/---

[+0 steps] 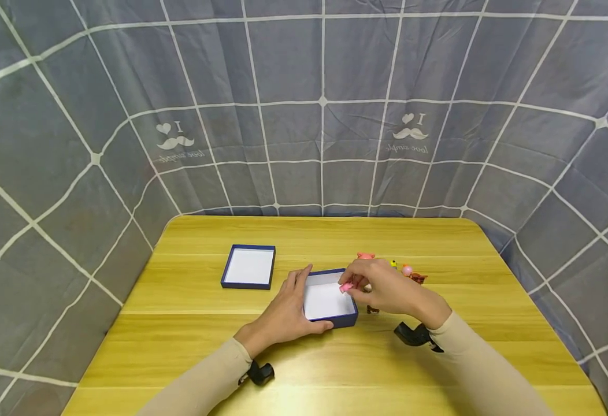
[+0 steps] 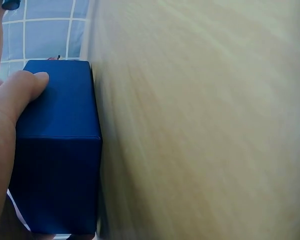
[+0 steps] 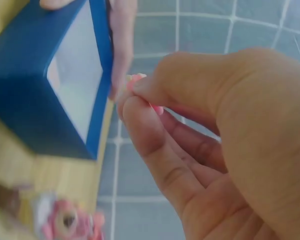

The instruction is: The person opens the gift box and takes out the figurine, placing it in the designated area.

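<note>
A blue box (image 1: pixel 341 321) with a white inside stands open-topped on the table. My left hand (image 1: pixel 286 312) holds it from the left, the thumb against the near wall and the fingers towards the far corner. In the left wrist view the thumb lies on the smooth blue wall (image 2: pixel 60 107). Over the box's right part, my right hand (image 1: pixel 389 289) pinches a small pink toy (image 1: pixel 345 287) between thumb and fingertips. The right wrist view shows only bits of this pink toy (image 3: pixel 136 78); the fingers cover the rest.
Left of the box lies a shallow blue lid (image 1: pixel 248 267), white side up. Several small toys are by the right hand, partly hidden by it: a pinkish-red one (image 1: pixel 366 255), a yellow one (image 1: pixel 393 264), a reddish-brown one (image 1: pixel 418 278). A grey checked curtain (image 1: pixel 293 133) surrounds the table (image 1: pixel 189 335).
</note>
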Demonstrator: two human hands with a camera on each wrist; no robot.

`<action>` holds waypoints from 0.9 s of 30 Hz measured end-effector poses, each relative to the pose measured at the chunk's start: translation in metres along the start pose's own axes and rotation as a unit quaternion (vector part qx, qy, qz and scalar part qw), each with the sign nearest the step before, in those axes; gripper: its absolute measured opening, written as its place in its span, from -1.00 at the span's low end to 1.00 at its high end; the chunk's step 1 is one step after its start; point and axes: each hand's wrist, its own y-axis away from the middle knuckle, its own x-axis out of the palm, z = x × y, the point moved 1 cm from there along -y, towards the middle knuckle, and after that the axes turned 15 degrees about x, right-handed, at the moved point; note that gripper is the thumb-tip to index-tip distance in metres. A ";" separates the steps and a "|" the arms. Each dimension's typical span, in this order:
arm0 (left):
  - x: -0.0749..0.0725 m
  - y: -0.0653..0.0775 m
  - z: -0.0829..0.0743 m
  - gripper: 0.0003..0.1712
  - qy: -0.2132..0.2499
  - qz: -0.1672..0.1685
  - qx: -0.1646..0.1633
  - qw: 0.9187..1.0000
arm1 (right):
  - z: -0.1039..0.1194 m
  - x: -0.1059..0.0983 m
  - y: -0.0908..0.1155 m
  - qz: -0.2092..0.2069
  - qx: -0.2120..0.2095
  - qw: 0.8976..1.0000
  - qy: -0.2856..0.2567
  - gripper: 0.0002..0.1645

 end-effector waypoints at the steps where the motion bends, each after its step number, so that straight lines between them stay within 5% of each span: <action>1: 0.000 0.001 0.001 0.66 0.001 0.000 -0.002 1.000 | -0.003 -0.003 0.004 -0.009 0.004 1.000 -0.002 -0.86; 13: -0.003 0.002 0.004 0.66 0.004 0.008 -0.004 1.000 | -0.044 -0.027 0.055 -0.089 0.048 0.994 0.038 -0.84; 27: -0.010 0.003 0.003 0.67 0.012 0.016 -0.007 1.000 | -0.081 0.012 0.055 -0.054 0.088 0.994 0.048 -0.88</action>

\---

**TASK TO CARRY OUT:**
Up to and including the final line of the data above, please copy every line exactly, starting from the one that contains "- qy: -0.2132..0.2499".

**OUTPUT FOR THIS TASK:**
  - qy: -0.2132..0.2499
  - qz: -0.1672..0.1685
  - qx: -0.1646..0.1633
  - qw: 0.9187..1.0000
arm1 (right):
  - z: -0.1039..0.1194 m
  - x: -0.1059..0.0983 m
  - y: -0.0908..0.1155 m
  - qz: -0.2092..0.2069
  - qx: -0.2120..0.2095
  - qw: 0.8976..1.0000
  - qy: -0.2856..0.2567
  - gripper: 0.0002..0.1645

 end-effector waypoints at the steps where the motion bends, each after its step number, so that straight lines between them stay within 5% of each span: <action>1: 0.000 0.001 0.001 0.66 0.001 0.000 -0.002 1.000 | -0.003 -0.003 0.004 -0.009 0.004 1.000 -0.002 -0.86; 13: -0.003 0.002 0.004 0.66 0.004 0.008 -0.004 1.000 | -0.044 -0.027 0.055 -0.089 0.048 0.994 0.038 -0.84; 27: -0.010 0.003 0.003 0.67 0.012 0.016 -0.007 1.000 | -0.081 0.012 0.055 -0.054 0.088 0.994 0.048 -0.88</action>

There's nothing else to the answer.